When we study algorithms we find that some are very elegantly designed, characterized by an economical number of steps. Such examples are showcased in “Programming Pearls” by Jon Bentley or “Programming Gems” by Jeffrey E. F. Friedl and others. Here a program is to be understood as an algorithm implemented in some programming language. Regrettably, in the practical realm of Software Engineering, productivity is frequently gauged by lines of code, which can disadvantage elegant solutions.

Trade-offs are common in algorithm design.
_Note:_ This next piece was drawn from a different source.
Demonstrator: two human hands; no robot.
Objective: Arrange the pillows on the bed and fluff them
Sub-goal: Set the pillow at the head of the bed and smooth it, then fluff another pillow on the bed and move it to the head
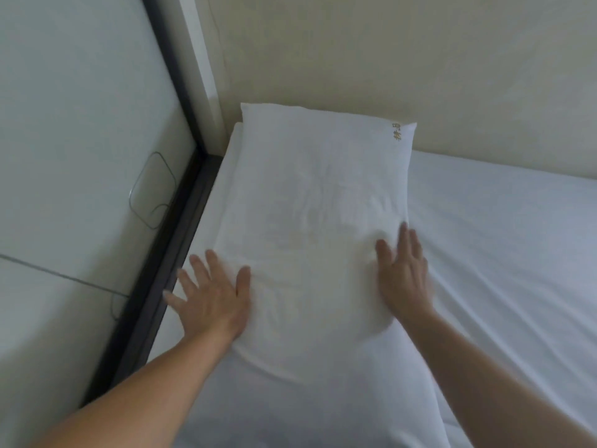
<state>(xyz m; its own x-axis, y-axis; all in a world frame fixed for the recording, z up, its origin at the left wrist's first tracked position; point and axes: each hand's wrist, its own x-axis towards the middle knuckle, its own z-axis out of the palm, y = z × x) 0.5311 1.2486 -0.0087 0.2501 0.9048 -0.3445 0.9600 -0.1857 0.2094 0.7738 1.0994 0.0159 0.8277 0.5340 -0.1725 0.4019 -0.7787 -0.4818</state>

Sometimes time (faster algorithm) is traded off against space (using more memory), or readability vs performance, generality vs specialization, and accuracy vs speed.

In general, by studying algorithms we can gain intuitions and skills, including:

Problem-Solving Skills: Understanding how different algorithms approach problems can enhance your ability to think critically and devise solutions to complex issues.
Abstraction: Learning to abstract problems and identify patterns helps in designing algorithms that are generalizable and can be applied to a wide range of scenarios.
Algorithmic Paradigms: Familiarity with common paradigms like divide and conquer, dynamic programming, greedy algorithms, and backtracking provides a toolkit for tackling diverse problems.
Heuristic Thinking: Sometimes, exact solutions are computationally expensive, and heuristic methods are used to find approximate solutions. Studying algorithms can teach you how to develop and evaluate heuristics.
Probabilistic Algorithms: Techniques like random sampling, random walks, and randomized data structures are powerful tools in algorithm design. By studying probabilistic algorithms, you gain a broader perspective and learn to leverage randomness to create efficient and effective solutions.
Data Structures: Algorithms often rely on specific data structures to store and manipulate data efficiently. Studying algorithms deepens your understanding of these structures and their trade-offs.
Trade-offs: Recognizing the trade-offs between different approaches (e.g., time vs. space) is crucial for making informed decisions in algorithm design.
Complexity Analysis: Being able to analyze the complexity of an algorithm helps in predicting its performance and optimizing it.
Parallelism and Concurrency: Many modern algorithms are designed to run in parallel or concurrent environments, which can significantly improve performance. Understanding these concepts is increasingly important.

The Example of The Multiplicative Weights Update Algorithm

Following the general discussions, I would like to discuss a specific algorithm, the Multiplicative Weights Update Algorithm (or MWUA) which has emerged in various forms and under different names independently. For an overview of the algorithm's history, refer to its Wikipedia page.

It is more accurate to call MWUA a Meta-Algorithm (or a template or pattern) because it allows many minor variations), It belongs to the larger class of Sequential decision-making under uncertainty.

One application for motivation is the application to the Problem of Prediction from Expert Advice, is as follows:

Imagine you want to predict the stock market every day. You're not an expert, but you have access to several financial analysts (your "experts"). Each analyst gives you their prediction (buy, sell, or hold). Your goal is to make your own prediction and, over time, perform nearly as well as the best analyst, even though you don't know in advance which analyst will be the best.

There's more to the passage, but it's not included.